Wednesday, August 8, 2012

How the Mothers Who Have Lost Children Seem to Recognize Each Other



    Today I was on a quick shopping trip as I bought a cooler, some ice and some drinks as we all planned to meet later and have a family "Paint-it-All" at our daughter's new house.  I was in a hurry, but before I paid for the items in the cart and got the ice,  I left the cart, and I stopped in to the large bathroom.   The music was too loud in the ladies room, and a woman in the bathroom and myself were washing our hands.  She made a comment about the music and when we looked at each other, there was a recognition of sorts.  It's truly strange the way that people who have lost a child seem to recognize this in another.  I would like to think that I do not have a perpetually lost or sad look, but perhaps I do. Perhaps my loss is indelibly printed on my face sufficiently to be recognized by another mother.  Before I knew it, the woman was telling me that her son had been in a car accident within our area some years ago, and that when the police and ambulance arrived, that he was gone. Despite searches with dogs and other policework, no trace of him has ever been found.

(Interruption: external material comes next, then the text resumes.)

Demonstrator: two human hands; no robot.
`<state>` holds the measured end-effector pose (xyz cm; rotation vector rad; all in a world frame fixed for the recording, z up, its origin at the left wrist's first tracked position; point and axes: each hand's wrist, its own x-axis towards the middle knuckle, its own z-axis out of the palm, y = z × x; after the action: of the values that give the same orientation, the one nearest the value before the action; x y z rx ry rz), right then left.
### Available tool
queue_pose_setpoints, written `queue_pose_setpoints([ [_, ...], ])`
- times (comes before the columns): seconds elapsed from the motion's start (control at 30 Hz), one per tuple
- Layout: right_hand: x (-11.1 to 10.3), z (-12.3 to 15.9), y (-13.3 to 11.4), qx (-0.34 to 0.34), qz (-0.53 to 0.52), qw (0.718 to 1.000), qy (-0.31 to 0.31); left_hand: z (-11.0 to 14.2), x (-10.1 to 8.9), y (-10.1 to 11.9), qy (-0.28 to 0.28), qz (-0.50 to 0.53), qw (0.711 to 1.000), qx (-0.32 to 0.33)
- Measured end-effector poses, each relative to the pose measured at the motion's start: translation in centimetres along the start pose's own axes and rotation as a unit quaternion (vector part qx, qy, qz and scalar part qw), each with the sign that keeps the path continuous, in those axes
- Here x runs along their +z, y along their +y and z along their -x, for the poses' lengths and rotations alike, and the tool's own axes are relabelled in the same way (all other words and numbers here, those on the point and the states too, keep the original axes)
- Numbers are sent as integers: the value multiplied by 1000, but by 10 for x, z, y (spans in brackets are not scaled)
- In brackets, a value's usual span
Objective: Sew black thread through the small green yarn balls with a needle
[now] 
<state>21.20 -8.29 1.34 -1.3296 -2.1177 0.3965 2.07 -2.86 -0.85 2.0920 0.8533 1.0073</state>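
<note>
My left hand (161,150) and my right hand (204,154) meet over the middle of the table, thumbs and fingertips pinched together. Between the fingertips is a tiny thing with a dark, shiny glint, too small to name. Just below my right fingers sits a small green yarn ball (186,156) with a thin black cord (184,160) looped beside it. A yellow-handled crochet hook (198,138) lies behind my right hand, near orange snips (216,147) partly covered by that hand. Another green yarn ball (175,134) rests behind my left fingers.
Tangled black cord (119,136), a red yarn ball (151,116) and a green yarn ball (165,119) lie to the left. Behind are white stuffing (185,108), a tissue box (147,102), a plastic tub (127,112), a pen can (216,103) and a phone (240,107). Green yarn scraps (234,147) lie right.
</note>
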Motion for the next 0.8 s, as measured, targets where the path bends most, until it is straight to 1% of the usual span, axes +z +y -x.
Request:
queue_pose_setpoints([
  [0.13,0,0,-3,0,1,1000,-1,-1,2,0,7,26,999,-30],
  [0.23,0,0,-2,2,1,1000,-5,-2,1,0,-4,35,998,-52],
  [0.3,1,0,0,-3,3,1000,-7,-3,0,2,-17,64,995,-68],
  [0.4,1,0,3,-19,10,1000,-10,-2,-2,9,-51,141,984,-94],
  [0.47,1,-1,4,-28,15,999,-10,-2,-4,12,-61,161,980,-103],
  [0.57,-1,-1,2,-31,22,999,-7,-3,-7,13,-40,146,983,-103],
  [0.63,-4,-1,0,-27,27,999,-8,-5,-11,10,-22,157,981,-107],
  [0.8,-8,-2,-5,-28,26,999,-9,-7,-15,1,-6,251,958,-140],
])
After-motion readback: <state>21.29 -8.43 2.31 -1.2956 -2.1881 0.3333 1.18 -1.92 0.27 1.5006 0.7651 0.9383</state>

Police wondered if he wandered from the crash site, and drowned in a body of water some distance from there, but no body has ever been found.   Once again, I know where my youngest son is, but so many people I have met or with whom I have had contact lately, do not.  It seems young adults disappear with some frequency never to be heard from again.   She had a good operational knowledge of all the young men who have disappeared locally, and there are quite a few.  I hope I run into her again sometime.   I also hope my remaining sons being armed will be enough to keep them safe.   I would like to believe that young adult children being missing, and not being found for years is a rarity.  It certainly does not seem to be.